No entanto, a sua presença em espaços habitados gerou um medo compreensível e crescente, especialmente entre as populações mais pobres, onde o medo de uma picada faz parte da vida quotidiana. A chave, segundo os especialistas, está na prevenção: manter os espaços limpos e sem humidade, vedar fendas, colocar grades nos esgotos e verificar cuidadosamente os sapatos, roupas e toalhas antes de usá-los. Além disso, o sistema de saúde brasileiro oferece tratamento gratuito e antídotos em determinados centros de emergência, mas os investigadores insistem na necessidade de agir rapidamente em caso de picada, sem esperar que os sintomas piorem.

Um apelo à ação. Por fim, convém esclarecer que o fenómeno não é exclusivo do Brasil. Países como Paraguai, Bolívia, México, Guiana ou Venezuela também têm experimentado um crescimento preocupante do “escorpionismo”, o termo médico que define as reações a essas picadas, tornando-o uma crise sanitária de escala regional. E na Europa? Existem mais de 35 espécies nativas de escorpiões, mas não há estudos abrangentes sobre suas populações, nem se observou uma expansão comparável.

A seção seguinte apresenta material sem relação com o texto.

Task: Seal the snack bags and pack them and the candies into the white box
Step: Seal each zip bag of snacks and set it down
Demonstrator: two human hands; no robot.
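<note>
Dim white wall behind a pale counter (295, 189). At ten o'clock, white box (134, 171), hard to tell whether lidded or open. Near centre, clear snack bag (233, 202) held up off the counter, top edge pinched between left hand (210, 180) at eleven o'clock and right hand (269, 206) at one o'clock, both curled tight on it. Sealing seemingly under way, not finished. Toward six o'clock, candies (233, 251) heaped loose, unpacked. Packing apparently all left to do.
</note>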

No entanto, o que está a acontecer na América do Sul serve como um alerta global sobre os efeitos combinados da urbanização descontrolada e das alterações climáticas. A comunidade científica internacional sublinhou que esta é uma emergência evitável se forem aplicadas políticas urbanas mais sustentáveis, sistemas de saneamento eficazes e campanhas públicas de educação e prevenção.

Para Pucca e os seus colegas, a situação atual deve servir como um catalisador para ações urgentes, não apenas para proteger a saúde pública, mas também para recuperar o equilíbrio entre os seres humanos e o resto do ecossistema urbano ao qual essas criaturas também pertencem.